→ **What needs to be done**
From the first line to the last, give the material again exactly, without the images.

→ **Information shown**
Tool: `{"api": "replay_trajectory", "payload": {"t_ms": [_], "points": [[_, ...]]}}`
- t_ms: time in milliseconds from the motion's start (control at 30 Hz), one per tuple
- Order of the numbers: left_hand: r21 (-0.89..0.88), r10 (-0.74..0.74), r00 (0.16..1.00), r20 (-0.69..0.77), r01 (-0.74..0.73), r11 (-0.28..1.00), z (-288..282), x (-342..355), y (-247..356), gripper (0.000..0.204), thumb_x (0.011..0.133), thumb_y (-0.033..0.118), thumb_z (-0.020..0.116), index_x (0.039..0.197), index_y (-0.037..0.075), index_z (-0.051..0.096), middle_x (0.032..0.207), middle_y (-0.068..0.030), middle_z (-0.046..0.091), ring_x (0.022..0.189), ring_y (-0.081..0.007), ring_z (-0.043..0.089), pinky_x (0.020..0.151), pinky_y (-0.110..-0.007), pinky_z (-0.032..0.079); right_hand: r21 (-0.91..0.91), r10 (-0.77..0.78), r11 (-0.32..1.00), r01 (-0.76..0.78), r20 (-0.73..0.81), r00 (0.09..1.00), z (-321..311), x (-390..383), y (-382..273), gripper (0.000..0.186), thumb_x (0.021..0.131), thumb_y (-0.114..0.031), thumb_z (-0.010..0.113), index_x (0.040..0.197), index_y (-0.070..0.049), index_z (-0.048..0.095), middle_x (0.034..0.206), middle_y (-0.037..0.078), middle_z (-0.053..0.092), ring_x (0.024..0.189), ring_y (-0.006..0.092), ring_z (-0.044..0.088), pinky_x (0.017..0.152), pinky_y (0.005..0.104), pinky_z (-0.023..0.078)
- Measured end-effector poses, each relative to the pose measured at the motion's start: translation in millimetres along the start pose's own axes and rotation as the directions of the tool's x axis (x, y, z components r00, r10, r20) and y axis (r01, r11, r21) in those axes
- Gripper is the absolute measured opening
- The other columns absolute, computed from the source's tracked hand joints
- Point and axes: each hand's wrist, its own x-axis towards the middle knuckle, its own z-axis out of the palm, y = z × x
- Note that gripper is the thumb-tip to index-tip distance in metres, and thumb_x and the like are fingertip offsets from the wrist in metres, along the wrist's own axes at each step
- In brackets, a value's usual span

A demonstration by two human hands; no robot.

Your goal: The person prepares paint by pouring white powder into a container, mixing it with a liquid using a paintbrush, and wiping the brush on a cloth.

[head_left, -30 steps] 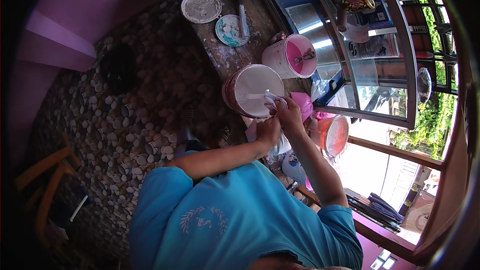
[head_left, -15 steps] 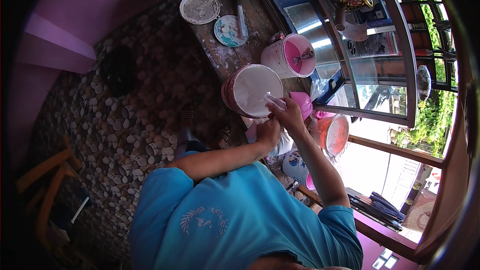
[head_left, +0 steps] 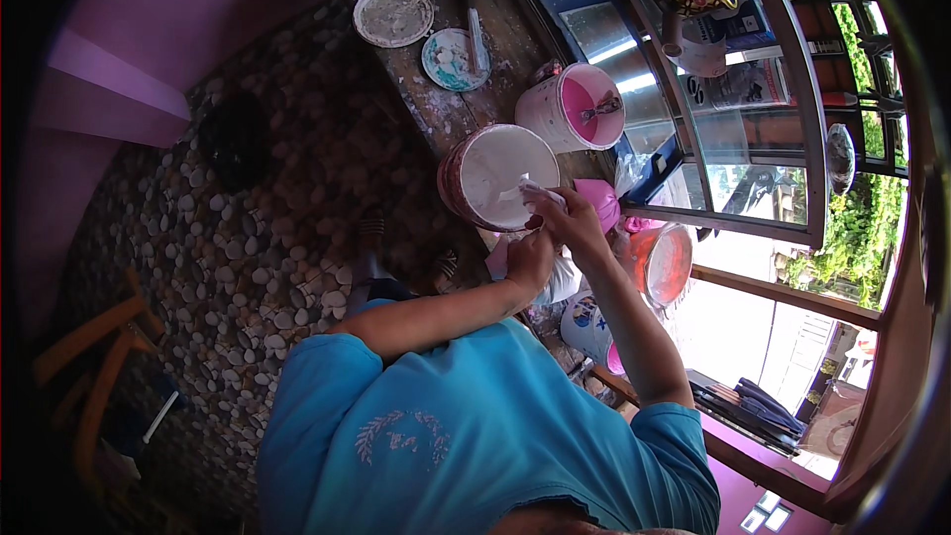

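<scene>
My right hand (head_left: 577,225) is closed around a crumpled whitish plastic bag (head_left: 543,195), whose tip reaches over the rim of a white-lined bucket (head_left: 500,154) with a reddish outside. Just below it, my left hand (head_left: 531,260) is closed and touches or nearly touches the right one. What the left fingers hold is hidden. Under both hands lies a larger white bag (head_left: 563,280). The bucket's inside walls look coated white.
A bucket of pink paint (head_left: 592,109) stands behind the white-lined one. Two stained lids, a whitish one (head_left: 394,15) and a teal-smeared one (head_left: 456,60), lie on the worn bench (head_left: 416,94). At right are a glass cabinet (head_left: 743,193), an orange-red tub (head_left: 662,266) and a white pail (head_left: 586,325).
The bag's tip has shifted slightly toward the middle of the bucket, and my right hand has turned a little with it. My left hand stays in nearly the same place.
</scene>
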Motion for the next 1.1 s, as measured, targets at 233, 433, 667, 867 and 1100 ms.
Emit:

→ **Result**
Tool: `{"api": "replay_trajectory", "payload": {"t_ms": [_], "points": [[_, ...]]}}`
- t_ms: time in milliseconds from the motion's start (control at 30 Hz), one per tuple
- Order of the numbers: left_hand: r21 (-0.89..0.88), r10 (-0.74..0.74), r00 (0.16..1.00), r20 (-0.69..0.77), r01 (-0.74..0.73), r11 (-0.28..1.00), z (-288..282), x (-342..355), y (-247..356), gripper (0.000..0.204), thumb_x (0.011..0.133), thumb_y (-0.033..0.118), thumb_z (-0.020..0.116), index_x (0.039..0.197), index_y (-0.037..0.075), index_z (-0.051..0.096), middle_x (0.032..0.207), middle_y (-0.068..0.030), middle_z (-0.046..0.091), ring_x (0.022..0.189), ring_y (-0.081..0.007), ring_z (-0.043..0.089), pinky_x (0.020..0.151), pinky_y (-0.110..-0.007), pinky_z (-0.032..0.079); right_hand: r21 (-0.91..0.91), r10 (-0.77..0.78), r11 (-0.32..1.00), r01 (-0.76..0.78), r20 (-0.73..0.81), r00 (0.09..1.00), z (-321..311), x (-390..383), y (-382..273), gripper (0.000..0.186), thumb_x (0.021..0.131), thumb_y (-0.114..0.031), thumb_z (-0.010..0.113), index_x (0.040..0.197), index_y (-0.070..0.049), index_z (-0.048..0.095), middle_x (0.034..0.206), middle_y (-0.037..0.078), middle_z (-0.053..0.092), ring_x (0.024..0.189), ring_y (-0.006..0.092), ring_z (-0.044..0.088), pinky_x (0.017..0.152), pinky_y (0.005..0.104), pinky_z (-0.023..0.078)
- Measured end-effector poses, each relative to the pose measured at the motion's start: translation in millimetres along the start pose's own axes and rotation as the directions of the tool's x axis (x, y, z components r00, r10, r20) and y axis (r01, r11, r21) in those axes
- Gripper is the absolute measured opening
- The other columns absolute, computed from the source's tracked hand joints
- Point and axes: each hand's wrist, its own x-axis towards the middle knuckle, its own z-axis out of the palm, y = z × x
- Note that gripper is the thumb-tip to index-tip distance in metres, and thumb_x and the like are fingertip offsets from the wrist in metres, along the wrist's own axes at each step
- In brackets, a value's usual span

A demonstration by two human hands; no robot.

Your goal: The person prepares paint by pouring white powder into a container, mixing it with a liquid using a paintbrush, and wiping the brush on a cloth.

[head_left, -30 steps] 
[head_left, -15 steps] 
[head_left, +0 steps] 

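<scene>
My right hand (head_left: 577,225) is closed around a crumpled whitish plastic bag (head_left: 543,195), whose tip reaches over the rim of a white-lined bucket (head_left: 500,154) with a reddish outside. Just below it, my left hand (head_left: 531,260) is closed and touches or nearly touches the right one. What the left fingers hold is hidden. Under both hands lies a larger white bag (head_left: 563,280). The bucket's inside walls look coated white.
A bucket of pink paint (head_left: 592,109) stands behind the white-lined one. Two stained lids, a whitish one (head_left: 394,15) and a teal-smeared one (head_left: 456,60), lie on the worn bench (head_left: 416,94). At right are a glass cabinet (head_left: 743,193), an orange-red tub (head_left: 662,266) and a white pail (head_left: 586,325).
The bag's tip has shifted slightly toward the middle of the bucket, and my right hand has turned a little with it. My left hand stays in nearly the same place.
</scene>
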Motion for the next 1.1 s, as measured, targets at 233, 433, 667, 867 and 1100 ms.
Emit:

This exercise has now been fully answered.